Interest rate and effective yield seem superior
Fixed income investors have yet another choice to consider. The latest in the list of NCDs (non-convertible debentures) to hit the market is that of JM Financial Products. The company, an NBFC, is part of the JM Financial Group. This is its first NCD issuance.
The issue is of secured, redeemable NCDs. It is open from April 22 to May 21 but could close earlier if fully subscribed. The total issue size is ₹1,000 crore comprising base issue size of ₹200 crore and option to retain oversubscription of ₹800 crore.
The NCD is rated AA/Stable by CRISIL and ICRA, indicating high degree of safety regarding timely servicing of financial obligations. It comes in three tenures — 2, 3 and 5 years. The 2-year and 3-year NCDs have both the interest payout (annual) and cumulative options, while the 5-year NCD has only the interest payout (monthly and annual) option. In the 2-year NCD, the coupon rate in the annual payment option and the effective yield in the cumulative option is 9.9%, while in the 3-year NCD, the coupon rate and effective yield are 10.2%. In the 5-year option, the coupon rate for the monthly payout option is 10.04% and that for the annual payment option is 10.5% – that translates into an effective yield of about 10.5%. In effect, higher the tenure, higher the effective yield. Interest, whether paid out or cumulated, will be taxed at investor’s slab rates.

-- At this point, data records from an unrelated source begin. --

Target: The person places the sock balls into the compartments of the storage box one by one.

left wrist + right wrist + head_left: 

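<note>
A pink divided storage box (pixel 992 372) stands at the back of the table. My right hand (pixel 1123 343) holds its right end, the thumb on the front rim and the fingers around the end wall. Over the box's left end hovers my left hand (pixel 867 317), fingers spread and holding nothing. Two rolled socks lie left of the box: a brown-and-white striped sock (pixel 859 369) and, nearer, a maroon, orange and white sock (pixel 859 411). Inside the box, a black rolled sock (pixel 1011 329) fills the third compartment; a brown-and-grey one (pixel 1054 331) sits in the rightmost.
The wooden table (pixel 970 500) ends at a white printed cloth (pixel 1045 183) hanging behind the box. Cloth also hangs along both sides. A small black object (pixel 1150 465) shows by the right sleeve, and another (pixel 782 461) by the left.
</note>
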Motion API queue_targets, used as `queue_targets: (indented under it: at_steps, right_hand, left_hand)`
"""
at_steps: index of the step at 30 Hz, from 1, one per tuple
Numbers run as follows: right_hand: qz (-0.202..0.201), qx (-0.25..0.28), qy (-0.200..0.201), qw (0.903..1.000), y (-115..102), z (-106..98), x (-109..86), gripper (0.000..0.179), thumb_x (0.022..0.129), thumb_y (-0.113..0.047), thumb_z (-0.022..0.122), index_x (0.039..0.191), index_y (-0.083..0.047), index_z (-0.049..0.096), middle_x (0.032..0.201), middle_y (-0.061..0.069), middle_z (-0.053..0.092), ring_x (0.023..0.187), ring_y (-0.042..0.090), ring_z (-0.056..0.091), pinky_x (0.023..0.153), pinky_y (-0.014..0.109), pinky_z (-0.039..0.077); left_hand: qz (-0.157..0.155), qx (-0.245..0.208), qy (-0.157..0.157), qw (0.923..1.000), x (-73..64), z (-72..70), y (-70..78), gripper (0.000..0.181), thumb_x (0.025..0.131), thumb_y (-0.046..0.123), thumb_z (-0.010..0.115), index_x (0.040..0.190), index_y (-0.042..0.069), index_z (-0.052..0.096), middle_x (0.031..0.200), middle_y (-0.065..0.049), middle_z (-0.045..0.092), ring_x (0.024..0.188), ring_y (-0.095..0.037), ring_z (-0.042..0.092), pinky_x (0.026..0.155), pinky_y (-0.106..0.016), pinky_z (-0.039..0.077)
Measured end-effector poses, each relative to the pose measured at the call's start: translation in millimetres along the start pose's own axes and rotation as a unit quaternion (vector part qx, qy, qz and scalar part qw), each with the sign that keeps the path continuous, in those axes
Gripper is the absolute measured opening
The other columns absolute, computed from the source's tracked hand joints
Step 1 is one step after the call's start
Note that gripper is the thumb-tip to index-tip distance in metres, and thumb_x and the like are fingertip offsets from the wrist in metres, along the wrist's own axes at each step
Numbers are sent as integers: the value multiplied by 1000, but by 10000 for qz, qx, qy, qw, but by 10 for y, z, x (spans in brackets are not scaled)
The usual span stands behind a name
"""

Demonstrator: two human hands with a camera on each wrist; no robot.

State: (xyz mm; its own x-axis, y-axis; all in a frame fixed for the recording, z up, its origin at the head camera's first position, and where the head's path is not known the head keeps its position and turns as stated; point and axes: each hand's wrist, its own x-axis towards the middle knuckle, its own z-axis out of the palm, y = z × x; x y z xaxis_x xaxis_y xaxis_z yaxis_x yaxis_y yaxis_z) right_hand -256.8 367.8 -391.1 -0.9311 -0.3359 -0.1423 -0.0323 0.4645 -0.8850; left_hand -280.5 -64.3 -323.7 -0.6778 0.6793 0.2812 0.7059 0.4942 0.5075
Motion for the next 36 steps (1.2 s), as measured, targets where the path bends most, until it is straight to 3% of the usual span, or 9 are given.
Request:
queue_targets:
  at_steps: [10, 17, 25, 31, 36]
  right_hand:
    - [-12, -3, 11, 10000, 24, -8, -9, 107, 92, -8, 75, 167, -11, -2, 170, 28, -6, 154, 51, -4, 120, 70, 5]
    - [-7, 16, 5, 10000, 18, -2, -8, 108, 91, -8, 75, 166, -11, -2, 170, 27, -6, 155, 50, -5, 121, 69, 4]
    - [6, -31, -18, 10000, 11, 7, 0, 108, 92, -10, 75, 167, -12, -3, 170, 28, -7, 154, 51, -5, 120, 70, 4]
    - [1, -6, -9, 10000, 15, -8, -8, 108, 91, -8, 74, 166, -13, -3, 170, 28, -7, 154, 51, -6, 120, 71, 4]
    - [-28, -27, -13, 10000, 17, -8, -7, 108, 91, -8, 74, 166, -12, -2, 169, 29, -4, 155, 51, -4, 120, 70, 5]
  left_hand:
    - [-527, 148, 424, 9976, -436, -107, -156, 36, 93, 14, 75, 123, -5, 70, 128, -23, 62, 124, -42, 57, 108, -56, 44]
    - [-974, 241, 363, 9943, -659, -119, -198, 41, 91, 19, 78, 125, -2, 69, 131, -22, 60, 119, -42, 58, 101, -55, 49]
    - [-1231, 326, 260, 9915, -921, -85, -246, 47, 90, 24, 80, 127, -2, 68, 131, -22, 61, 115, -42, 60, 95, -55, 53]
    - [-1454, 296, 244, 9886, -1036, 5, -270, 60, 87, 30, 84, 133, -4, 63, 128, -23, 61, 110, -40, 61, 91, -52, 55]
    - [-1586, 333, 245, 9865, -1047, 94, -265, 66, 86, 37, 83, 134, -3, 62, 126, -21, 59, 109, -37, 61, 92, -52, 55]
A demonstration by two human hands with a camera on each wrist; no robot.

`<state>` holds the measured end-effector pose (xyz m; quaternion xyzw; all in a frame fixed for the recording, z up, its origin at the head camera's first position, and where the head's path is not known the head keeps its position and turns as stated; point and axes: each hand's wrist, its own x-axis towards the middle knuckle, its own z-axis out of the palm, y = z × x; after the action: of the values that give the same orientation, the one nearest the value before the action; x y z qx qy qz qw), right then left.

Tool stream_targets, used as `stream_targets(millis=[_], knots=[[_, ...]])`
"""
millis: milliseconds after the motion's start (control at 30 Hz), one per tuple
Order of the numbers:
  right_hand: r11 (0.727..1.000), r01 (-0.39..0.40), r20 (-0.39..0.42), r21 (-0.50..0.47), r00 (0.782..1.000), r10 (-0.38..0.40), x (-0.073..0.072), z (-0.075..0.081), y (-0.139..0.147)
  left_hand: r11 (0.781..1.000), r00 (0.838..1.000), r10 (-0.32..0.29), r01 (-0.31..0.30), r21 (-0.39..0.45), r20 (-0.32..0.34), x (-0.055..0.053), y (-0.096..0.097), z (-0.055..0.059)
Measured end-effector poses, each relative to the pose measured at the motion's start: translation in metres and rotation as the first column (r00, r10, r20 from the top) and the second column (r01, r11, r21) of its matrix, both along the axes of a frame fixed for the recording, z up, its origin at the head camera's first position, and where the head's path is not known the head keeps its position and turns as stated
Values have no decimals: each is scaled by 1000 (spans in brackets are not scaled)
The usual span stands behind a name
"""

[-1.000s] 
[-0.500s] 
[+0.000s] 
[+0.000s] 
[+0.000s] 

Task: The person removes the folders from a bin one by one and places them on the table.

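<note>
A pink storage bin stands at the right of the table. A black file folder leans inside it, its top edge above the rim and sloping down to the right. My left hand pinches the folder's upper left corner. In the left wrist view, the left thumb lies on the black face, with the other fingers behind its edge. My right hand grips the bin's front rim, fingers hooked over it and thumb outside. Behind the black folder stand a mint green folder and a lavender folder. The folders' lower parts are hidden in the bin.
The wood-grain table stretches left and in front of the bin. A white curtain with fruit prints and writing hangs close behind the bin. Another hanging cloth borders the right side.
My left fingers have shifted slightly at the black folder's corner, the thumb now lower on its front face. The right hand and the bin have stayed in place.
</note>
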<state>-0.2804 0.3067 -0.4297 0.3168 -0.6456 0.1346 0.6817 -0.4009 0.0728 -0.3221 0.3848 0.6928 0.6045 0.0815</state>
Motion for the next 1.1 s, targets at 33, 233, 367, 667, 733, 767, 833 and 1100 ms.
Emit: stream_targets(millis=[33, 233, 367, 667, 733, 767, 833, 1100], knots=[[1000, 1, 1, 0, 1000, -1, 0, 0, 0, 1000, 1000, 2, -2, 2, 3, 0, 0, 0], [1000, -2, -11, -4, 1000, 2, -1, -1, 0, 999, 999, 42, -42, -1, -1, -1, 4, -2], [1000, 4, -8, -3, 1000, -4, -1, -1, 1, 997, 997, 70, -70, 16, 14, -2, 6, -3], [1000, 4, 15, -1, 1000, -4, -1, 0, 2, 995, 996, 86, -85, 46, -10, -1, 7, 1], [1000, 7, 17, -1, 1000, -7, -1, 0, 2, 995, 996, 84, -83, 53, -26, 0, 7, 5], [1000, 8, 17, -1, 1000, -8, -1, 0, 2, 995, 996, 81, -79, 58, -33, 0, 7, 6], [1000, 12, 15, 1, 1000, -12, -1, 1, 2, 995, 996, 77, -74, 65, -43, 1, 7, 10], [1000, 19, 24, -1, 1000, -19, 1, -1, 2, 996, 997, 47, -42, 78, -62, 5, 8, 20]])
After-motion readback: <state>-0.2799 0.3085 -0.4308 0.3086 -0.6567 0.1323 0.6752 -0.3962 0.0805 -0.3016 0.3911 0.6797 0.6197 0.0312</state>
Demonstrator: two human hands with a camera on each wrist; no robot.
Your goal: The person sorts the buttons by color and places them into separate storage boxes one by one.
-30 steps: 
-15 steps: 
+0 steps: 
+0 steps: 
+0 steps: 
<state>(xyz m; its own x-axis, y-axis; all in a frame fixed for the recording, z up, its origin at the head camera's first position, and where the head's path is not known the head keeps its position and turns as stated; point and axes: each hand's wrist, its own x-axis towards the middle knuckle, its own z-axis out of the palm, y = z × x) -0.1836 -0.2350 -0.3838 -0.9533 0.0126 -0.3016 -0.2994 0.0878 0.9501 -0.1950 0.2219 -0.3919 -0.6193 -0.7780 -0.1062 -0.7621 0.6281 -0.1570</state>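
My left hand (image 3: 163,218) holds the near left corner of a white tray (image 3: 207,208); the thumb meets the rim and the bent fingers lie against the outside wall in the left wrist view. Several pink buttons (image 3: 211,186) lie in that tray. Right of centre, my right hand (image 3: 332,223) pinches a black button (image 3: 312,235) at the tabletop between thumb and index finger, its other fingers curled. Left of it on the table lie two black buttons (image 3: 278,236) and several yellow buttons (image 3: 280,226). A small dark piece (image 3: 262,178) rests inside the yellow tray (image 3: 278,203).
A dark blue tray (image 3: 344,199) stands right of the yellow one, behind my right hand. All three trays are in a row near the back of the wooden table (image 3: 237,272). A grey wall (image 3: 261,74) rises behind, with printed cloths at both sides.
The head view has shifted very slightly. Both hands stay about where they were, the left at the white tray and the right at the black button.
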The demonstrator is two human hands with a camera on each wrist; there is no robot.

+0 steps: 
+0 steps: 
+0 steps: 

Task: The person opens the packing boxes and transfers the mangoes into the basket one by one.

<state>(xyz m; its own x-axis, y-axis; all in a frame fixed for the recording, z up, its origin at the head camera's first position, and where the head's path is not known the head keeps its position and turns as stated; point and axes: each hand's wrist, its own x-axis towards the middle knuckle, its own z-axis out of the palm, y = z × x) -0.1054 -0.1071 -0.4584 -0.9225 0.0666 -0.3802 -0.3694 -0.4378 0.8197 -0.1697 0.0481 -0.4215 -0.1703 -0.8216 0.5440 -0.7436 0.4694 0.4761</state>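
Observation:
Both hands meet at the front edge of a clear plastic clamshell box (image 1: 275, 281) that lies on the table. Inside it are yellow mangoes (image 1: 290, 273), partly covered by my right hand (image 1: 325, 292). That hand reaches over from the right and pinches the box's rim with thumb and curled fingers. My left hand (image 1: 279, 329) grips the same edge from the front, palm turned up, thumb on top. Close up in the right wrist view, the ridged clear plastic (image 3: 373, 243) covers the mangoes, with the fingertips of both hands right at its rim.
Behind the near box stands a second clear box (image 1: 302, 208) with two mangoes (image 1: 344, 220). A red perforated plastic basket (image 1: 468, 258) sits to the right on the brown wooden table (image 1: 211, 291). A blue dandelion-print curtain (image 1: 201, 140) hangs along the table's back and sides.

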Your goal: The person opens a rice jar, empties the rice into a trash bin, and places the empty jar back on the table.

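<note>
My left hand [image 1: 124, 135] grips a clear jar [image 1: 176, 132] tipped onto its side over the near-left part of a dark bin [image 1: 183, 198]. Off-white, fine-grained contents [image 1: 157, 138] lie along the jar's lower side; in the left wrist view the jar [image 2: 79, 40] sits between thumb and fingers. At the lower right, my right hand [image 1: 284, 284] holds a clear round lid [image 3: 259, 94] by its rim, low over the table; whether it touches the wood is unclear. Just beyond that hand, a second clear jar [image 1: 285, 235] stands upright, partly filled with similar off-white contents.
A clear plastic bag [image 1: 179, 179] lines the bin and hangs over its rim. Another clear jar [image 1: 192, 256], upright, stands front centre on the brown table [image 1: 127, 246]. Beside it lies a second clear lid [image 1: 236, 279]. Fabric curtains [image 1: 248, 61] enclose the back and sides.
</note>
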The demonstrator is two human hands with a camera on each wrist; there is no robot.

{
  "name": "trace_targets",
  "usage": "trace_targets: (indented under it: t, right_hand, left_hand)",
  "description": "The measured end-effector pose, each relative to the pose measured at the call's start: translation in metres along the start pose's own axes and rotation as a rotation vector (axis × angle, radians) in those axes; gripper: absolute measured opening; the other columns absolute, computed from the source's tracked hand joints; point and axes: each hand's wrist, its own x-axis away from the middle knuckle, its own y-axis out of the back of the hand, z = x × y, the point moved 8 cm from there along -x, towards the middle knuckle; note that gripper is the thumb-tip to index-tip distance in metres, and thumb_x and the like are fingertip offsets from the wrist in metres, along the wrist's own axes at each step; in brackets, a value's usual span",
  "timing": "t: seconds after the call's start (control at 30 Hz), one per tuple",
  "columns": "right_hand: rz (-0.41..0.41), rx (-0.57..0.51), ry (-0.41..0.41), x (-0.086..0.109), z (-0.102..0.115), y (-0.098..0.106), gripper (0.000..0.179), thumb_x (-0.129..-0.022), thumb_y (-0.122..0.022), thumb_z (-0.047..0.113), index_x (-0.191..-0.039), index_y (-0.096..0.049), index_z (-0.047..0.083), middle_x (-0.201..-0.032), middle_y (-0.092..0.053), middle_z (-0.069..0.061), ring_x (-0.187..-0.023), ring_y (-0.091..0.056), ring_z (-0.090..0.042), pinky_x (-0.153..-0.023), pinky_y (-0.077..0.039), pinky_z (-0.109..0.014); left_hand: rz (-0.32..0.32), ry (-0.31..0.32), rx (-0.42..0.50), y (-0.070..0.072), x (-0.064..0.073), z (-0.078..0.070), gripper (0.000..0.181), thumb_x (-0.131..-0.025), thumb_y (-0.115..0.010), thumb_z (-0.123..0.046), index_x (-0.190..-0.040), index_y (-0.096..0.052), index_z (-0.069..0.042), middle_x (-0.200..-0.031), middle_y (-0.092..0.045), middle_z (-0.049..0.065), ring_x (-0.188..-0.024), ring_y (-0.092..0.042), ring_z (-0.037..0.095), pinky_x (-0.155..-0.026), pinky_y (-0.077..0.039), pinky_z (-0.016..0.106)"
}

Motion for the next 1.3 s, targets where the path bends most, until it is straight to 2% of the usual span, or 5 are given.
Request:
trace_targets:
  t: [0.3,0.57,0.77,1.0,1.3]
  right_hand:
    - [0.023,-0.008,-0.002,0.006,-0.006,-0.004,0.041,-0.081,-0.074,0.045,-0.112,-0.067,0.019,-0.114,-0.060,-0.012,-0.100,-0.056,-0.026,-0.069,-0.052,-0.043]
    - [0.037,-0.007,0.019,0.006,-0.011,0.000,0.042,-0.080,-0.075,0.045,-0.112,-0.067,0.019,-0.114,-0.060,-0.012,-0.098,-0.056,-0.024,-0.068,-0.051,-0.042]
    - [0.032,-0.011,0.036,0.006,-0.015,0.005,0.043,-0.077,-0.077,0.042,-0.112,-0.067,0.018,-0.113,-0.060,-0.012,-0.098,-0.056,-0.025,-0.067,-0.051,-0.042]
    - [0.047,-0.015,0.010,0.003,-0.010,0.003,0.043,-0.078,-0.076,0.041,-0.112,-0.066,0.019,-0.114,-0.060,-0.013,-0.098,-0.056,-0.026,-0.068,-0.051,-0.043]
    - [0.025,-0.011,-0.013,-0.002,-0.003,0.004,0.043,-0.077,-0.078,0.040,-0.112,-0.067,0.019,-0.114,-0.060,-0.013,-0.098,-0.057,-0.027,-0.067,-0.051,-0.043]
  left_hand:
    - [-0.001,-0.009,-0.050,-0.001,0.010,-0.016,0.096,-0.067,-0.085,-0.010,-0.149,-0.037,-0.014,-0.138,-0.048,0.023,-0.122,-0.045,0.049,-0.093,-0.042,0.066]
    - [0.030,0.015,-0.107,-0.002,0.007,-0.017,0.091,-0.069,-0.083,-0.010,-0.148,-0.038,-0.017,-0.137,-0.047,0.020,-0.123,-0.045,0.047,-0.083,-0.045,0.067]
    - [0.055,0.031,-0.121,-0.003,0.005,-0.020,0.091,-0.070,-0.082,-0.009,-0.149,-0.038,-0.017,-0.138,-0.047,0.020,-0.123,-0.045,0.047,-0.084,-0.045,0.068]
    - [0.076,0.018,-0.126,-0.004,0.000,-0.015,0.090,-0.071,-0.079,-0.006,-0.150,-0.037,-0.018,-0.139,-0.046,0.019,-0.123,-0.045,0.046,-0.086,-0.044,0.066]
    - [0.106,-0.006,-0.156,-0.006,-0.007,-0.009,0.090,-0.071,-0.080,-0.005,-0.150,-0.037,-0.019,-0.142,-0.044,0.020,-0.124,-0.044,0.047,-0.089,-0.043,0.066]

In the 3-year and 5-year options, the company has a call option, that is, it may repay the NCD to the investor at an earlier date.
In the 3-year option, the company can exercise the call option after 2 years from allotment, and in the 5-year option, after 3 years from allotment. The minimum investment is ₹10,000 (10 NCDs) and in multiples of ₹1,000 thereafter. There is 40% reservation in the issue for retail investors — those who invest up to ₹10 lakh. The allotment will happen on a first come, first served basis.
The NCD’s rating (AA/Stable), while it may not be top-notch (AAA), is still quite high and offers comfort.
The company’s financials seem good. Interest rates and effective yields being offered by the NCD are attractive and superior compared with many of the recent NCD issues, and also with most other fixed income options available in the market currently.
Interest rates in the market could decline in the coming months with the RBI’s rate-easing approach. Investors with some appetite for risk can consider allocating some money to the NCD.
The three-year tenure seems ideal, offering good rates while also allowing investors the flexibility to shop for higher rates if the cycle turns in future.